• _GOAL OF THE EXERCISE_
Return a word-for-word copy of the complete listing below.

• _GIVEN INFORMATION_
┄┄┄┄┄┄┄┄┄┄

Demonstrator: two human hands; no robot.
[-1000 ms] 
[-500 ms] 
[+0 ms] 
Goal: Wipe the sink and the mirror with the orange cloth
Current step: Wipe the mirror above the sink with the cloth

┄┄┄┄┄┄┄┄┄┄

• _TASK RESULT_
Demonstrator: two human hands; no robot.
[-1000 ms] 
[-500 ms] 
[+0 ms] 
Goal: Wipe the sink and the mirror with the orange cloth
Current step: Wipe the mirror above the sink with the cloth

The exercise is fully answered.